Demographers—those who study population—used to consider a birth rate of somewhere above forty births per thousand people per year a “natural” rate of increase in a population without artificial restraints on reproduction. Today, there is a greater awareness that demography is never “natural”: it is always linked in complex ways to a society’s particular circumstances. Yet the birth rate of early Canada continues to impress. Over most of the century from 1663 to 1763—and beyond—the people of New France produced offspring at a rate of fifty-five or even sixty-five births per year per thousand people. (In modern Canada the birth rate is about fifteen per thousand, and even at the height of the mid-twentieth-century “baby boom” it never exceeded thirty per thousand.) Their annual death rate was kept to a relatively happy twenty-five to thirty per thousand, and the ten thousand settlers of 1681 expanded their numbers at a remarkable rate, almost unassisted by new immigration.
In the healthy environment of the New World, spared the grinding poverty and crowding of Europe, the colonists lived longer. Even newborns had a higher survival rate—perhaps three-quarters could expect to survive to adulthood. The high birth rate, which was the key to rapid increase in the population, has a simple explanation: women married young and they remarried quickly if widowed. Before 1680 half of New France’s brides were married before they were twenty. Couples began families as soon as they married (premarital conceptions were less than 5 per cent of all births), and they kept having children as long as they could.

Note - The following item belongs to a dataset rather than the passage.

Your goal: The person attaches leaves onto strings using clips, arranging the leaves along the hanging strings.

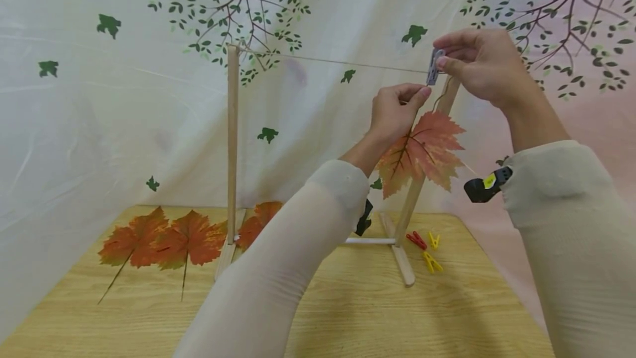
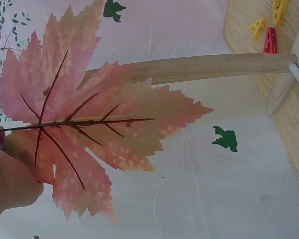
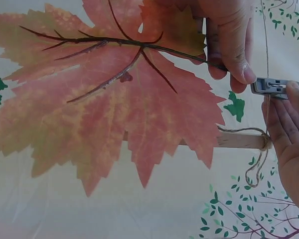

As a result a child often had six or seven siblings, and more than half grew up in households of ten children or more. The children repeated the early-marriage, large-family experience of their parents, and so the population grew. This easy explanation is deceptive, however. It misses the real question. Early marriage was the secret to a high birth rate, in New France as in most North American colonies, but why did people choose to marry early?